My Profile: Monitoring all services in IT infrastructure

Monitoring all services in IT infrastructure

[2:48 AM | 0 comments ]

Purpose

This article provide information about the monitoring system in a company, define guide lines, rules and standard framework for daily operating work. All IT systems and devices should follow this document for applying a common monitoring standard for IT environment.

Scope

This article will provide information about: - Opsview - the nagios-based monitoring system is currenlty implemented in several company almost. - The monitogin operating model of Opsview - Standard framework for daily monitoring - Alert/Notification handling guidelines This document will be updated regularly based on new requirements and also needs for optimizing the monitoring system.

Target audiences

This document is useful for IT Operation Team's member, including:

Helpdesk Team
System and Database Team
Network and Infrastructure Team

About Opsview (Nagios based monitoring system)

Nagios

Nagios® Core™ is an Open Source system and network monitoring application. It watches hosts and services that you specify, alerting you when things go bad and when they get better. Nagios Core was originally designed to run under Linux, although it should work under most other unices as well. Some of the many features of Nagios Core include:

Monitoring of network services (SMTP, POP3, HTTP, NNTP, PING, etc.)
Monitoring of host resources (processor load, disk usage, etc.)
Simple plugin design that allows users to easily develop their own service checks
Parallelized service checks
Ability to define network host hierarchy using "parent" hosts, allowing detection of and distinction between hosts that are down and those that are unreachable
Contact notifications when service or host problems occur and get resolved (via email, pager, or user-defined method)
Ability to define event handlers to be run during service or host events for proactive problem resolution
Automatic log file rotation
Support for implementing redundant monitoring hosts
Optional web interface for viewing current network status, notification and problem history, log file, etc.

Opsview

Opsview is a enterprise-grade monitoring system for physical, virtual IT infrastructure. Opsview sponsors a free, open-source software version - Opsview Core. It sells Opsview Pro to SMBs and Opsview Enterprise to larger organisations under a proprietary license.

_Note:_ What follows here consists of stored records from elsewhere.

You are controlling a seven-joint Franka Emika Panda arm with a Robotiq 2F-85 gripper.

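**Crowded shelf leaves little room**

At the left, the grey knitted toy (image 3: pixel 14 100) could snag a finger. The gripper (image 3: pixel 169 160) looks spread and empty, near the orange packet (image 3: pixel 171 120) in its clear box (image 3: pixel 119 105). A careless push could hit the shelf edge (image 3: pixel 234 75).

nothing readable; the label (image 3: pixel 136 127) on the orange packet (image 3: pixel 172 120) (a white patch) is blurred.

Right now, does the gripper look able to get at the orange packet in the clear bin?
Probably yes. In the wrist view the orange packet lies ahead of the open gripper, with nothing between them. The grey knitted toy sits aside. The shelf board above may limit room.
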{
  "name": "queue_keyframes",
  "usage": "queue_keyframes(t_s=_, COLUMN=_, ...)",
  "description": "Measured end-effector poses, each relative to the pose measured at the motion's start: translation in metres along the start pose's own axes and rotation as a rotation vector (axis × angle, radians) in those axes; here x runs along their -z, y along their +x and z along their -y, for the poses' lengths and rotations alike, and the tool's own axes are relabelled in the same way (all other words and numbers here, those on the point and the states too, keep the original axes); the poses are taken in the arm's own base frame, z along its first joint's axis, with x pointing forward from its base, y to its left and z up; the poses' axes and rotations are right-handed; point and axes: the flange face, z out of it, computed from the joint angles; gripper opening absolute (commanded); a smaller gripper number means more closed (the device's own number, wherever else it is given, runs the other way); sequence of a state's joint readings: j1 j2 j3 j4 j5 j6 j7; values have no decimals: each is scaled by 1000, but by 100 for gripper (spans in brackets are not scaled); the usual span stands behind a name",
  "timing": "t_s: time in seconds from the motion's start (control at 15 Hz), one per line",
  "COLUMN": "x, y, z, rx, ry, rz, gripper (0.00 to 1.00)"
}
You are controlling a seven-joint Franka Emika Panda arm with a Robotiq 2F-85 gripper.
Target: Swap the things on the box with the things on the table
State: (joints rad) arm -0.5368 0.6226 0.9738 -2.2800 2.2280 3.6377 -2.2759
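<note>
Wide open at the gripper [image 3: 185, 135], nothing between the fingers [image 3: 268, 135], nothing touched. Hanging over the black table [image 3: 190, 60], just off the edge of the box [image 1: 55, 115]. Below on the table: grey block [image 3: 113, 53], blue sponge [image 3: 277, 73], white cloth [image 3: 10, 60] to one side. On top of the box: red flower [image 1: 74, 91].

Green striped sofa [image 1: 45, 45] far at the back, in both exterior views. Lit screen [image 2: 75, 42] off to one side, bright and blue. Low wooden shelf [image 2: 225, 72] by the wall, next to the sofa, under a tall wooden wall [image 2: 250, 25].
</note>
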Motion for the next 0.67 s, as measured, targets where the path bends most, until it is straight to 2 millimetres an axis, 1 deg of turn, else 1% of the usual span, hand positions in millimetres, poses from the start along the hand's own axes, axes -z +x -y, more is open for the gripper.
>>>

Opsview is built with the following technologies:

Nagios Core: Provides the core set of monitoring and alerting capabilities in Opsview. Sometimes referred to as Opsview's monitoring engine.
Perl: The primary programming language used for Opsview
Catalyst: A MVC Web application framework used for building the web application
ExtJS: a JavaScript library used for building the dashboard in Opsview Pro and Opsview Enterprise
MySQL: A relational database used for configuration, runtime and data warehouse databases
Net-SNMP: Provides SNMP support
RRDtool: Provides lightweight graphing

Opsview runs on Linux with official support for the following distributions: CentOS, Debian, Red Hat Enterprise Linux, SUSE and Ubuntu. It also runs on Solaris 10. Currently, Opsview system in PPF VF using the opensource version 3.3.2. It's a old version but the last one that keeps all the enterprise features that we need. In later on version, Opsview removes some important features and add them into the Professional and Enterprise version which need commercial license. For better overview of Opsview in company, please read OpsviewMonitoring.

Opsview Manual

Please read OpsviewUserManual.

Monitoring operating design

Monitoring servers contains a group of 2 Opsview hosts running on Nagios core version 3.3.2

Master monitoring server - located in LAN
Slave monitoring sever - located in DMZ

Monitoring objects

We use many service checks to check status of system include hardware, software and services are running... The monitoring objects are listed below:

Server	- Load of CPU - Memory use (RAM, page file) - Raid Array Status - Drive utilisation on Windows or partition utilisation on Linux - Status of server
Switch /Router	- Status of interfaces - CPU load - Memory utilisation - Status of devices
Storage System	- Status of controller - Write latency - Read latency - I/O performance
UPS	- Temperature - Battery life time - Battery capacity - Output voltage, frequency...
Printer	- Status of printer
Security Camera	- Status of camera
Data Center	- Humidity - Temperature of RACKs
Line Internet	- Fiber, ADSL, Leased line, VTN, Tunnel...
Services	- Mail, Web, Proxy, Dns, Active Directory, Database...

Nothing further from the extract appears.